Take Edge of Tomorrow, recreate the concept into something extraordinarily bland, take a little bit of Source Code but remove all of the originality, and you've now discovered Bloodshot.
Visual effects artist Dave Wilson makes his directorial debut with Bloodshot, and while there are signs of unique creative choices here, they all don’t come through in the purest way. Wilson’s dull direction is lacking whimsy, heart, and most of all any kind of chemistry between leads.
When the credits rolled and I found "Story by Jeff Wadlow" presented, I knew I had wasted an hour and fifty minutes. While I admire a simplistic plot, Bloodshot is something we've seen plenty of times before, and this plot isn't bringing anything new to the table. It offers twists and turns that could be figured out from the trailers alone, leaving little surprises along the way for the audiences to be genuinely surprised by. Predictable beyond comprehension, Bloodshot is a forgettable experience that has been numerously done prior and in much superior ways.
ACTING | CHARACTERS | DIALOGUE:
There's a distinct acting style that Vin Diesel has when he's not in a Fast and Furious film - similar to a style that Nic Cage has in all his roles. Now I never dislike a Vin Diesel performance, in fact it sometimes seems like he's not giving even an ounce of the possibilities he could offer. Diesel is no Nic Cage and that's majorly because Diesel is afraid to take the out of left field risky films that Cage takes almost every outing. Diesel doesn't have the charisma of Keanu Reeves or Nic Cage, instead having to be a total badass in every scene and delivering zero of the emotional depth needed to bring life to his characters beyond cars. Supporting characters don't help the film along either with a lackluster villain and less than explored henchman that take on Diesel as a threat. The only shining character is Lamorne Morris (New Girl), who doesn't show up in the film until nearly the closing scenes, but his character shows by far the most humanity among the cast.
VISUAL EFFECTS | MAKEUP | DESIGN:
MUSIC | SCORE | SOUND DESIGN:
Composer Steve Jablonsky delivers a futuristic score that replicates the stylings of the classic 80s outings such as The Running Man. Out of everything delivered in the film, the score is easily the most promising part, with the only disappointing element being the simplistic weapon noises.
The effects are embarrassing to look at, especially near the film's concluding moments as things get a little too hectic on screen and create a false sense of urgency. It does have some slight glimmers of strong CGI throughout, however a majority of the time it's bogged down by sloggy direction and wasted budget producing a completely cartoonish character design of Diesel instead of appropriately using makeup. What visually stunning shots should have been were quickly sacrificed for a mass amount of cartoony CGI and forgettable imagery.

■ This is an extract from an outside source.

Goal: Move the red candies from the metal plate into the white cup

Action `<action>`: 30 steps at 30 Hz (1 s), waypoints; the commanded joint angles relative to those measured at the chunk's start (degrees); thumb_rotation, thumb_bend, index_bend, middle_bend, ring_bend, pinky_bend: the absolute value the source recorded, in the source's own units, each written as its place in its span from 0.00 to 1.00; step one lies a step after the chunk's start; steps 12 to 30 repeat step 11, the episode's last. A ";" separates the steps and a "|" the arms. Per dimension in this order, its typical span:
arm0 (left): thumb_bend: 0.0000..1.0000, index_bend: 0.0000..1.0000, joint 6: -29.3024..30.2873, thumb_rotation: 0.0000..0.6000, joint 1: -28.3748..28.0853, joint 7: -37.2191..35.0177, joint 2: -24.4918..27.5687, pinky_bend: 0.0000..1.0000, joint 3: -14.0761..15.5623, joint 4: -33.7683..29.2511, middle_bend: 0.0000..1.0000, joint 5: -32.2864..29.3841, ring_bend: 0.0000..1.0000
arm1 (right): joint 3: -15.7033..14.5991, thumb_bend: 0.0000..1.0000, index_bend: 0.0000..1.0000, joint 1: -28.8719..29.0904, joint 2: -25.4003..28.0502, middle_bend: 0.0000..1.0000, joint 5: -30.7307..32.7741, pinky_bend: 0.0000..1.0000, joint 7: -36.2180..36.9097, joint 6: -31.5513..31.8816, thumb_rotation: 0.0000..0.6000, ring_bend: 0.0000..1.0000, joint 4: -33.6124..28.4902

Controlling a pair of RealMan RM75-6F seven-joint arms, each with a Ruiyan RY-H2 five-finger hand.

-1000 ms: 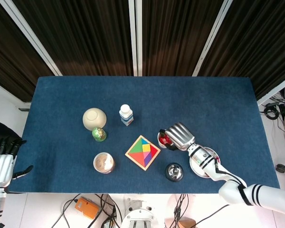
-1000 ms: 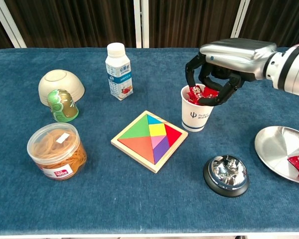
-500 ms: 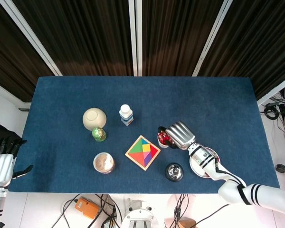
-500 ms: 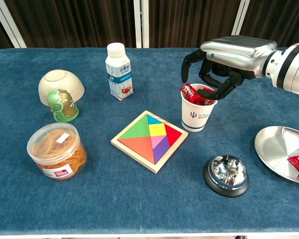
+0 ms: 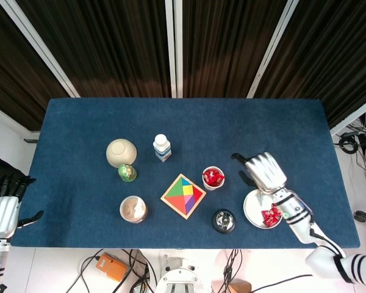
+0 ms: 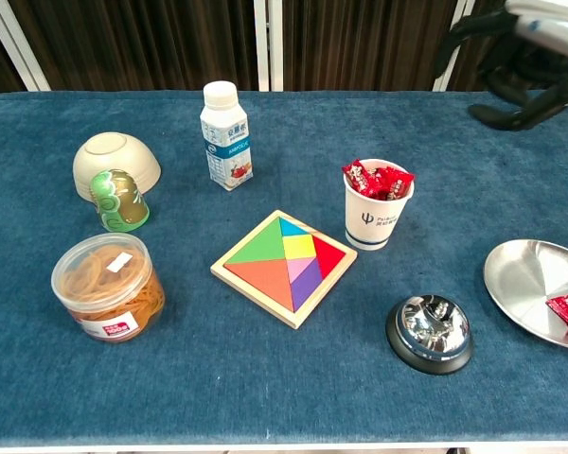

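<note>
Hovering empty with fingers apart, our right hand [image 5: 265, 171] sits between the white cup [image 5: 213, 177], already stuffed with red wrappers, and the metal plate [image 5: 254, 209] at its five o'clock. Red candies [image 5: 271, 215] remain there, so next we reach down and pinch one.

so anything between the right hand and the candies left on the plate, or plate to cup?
Nothing visible. The right hand hovers open just beyond the metal plate, and the red candies lie uncovered. The bell sits nearer the table's front edge, off the line to the white cup.
</note>
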 commanded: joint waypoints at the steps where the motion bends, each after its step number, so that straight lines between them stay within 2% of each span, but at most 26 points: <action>1: 0.02 0.21 0.05 1.00 -0.12 0.09 -0.01 0.00 -0.03 -0.15 0.17 0.18 0.00 | -3.48 0.48 0.33 -8.76 6.33 0.44 -1.00 0.55 -1.08 9.00 1.00 0.36 -1.51; 2: 0.02 0.21 0.10 1.00 -0.17 0.14 -0.02 0.00 -0.05 -0.23 0.17 0.26 0.00 | -4.19 0.46 0.25 -10.43 7.29 0.30 -0.44 0.31 -1.15 10.23 1.00 0.18 -1.79; 4: 0.02 0.21 0.15 1.00 -0.25 0.32 -0.04 0.00 -0.03 -0.48 0.17 0.44 0.00 | -5.40 0.43 0.12 -14.37 8.64 0.14 0.48 0.06 -0.88 13.99 1.00 0.03 -2.23; 5: 0.02 0.21 0.18 1.00 -0.28 0.46 -0.04 0.00 -0.01 -0.58 0.17 0.53 0.00 | -5.91 0.42 0.05 -15.95 8.92 0.06 0.44 0.00 0.01 15.65 1.00 0.00 -2.13; 7: 0.02 0.21 0.25 1.00 -0.30 0.78 0.00 0.00 0.07 -0.85 0.17 0.69 0.00 | -7.05 0.42 0.00 -19.16 9.38 0.01 0.02 0.00 3.19 18.84 1.00 0.00 -1.23; 11: 0.02 0.21 0.35 1.00 -0.20 1.14 0.05 0.00 0.11 -1.26 0.17 0.56 0.00 | -8.04 0.42 0.00 -22.94 9.36 0.00 -0.82 0.00 7.51 22.33 1.00 0.00 1.54; 30: 0.02 0.21 0.35 1.00 -0.20 1.14 0.05 0.00 0.11 -1.26 0.17 0.56 0.00 | -8.04 0.42 0.00 -22.94 9.36 0.00 -0.82 0.00 7.51 22.33 1.00 0.00 1.54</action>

I found Bloodshot to be a film that leads nowhere. Unlike successful films like Source Code and Edge of Tomorrow where I easily grew to appreciate the leads, Bloodshot fails to deliver even an element that could be considered as a successful turn. Diesel fails to draw in crowds throughout and visual director Wilson can't quite get his ideas on screen in a fascinating or captivating way.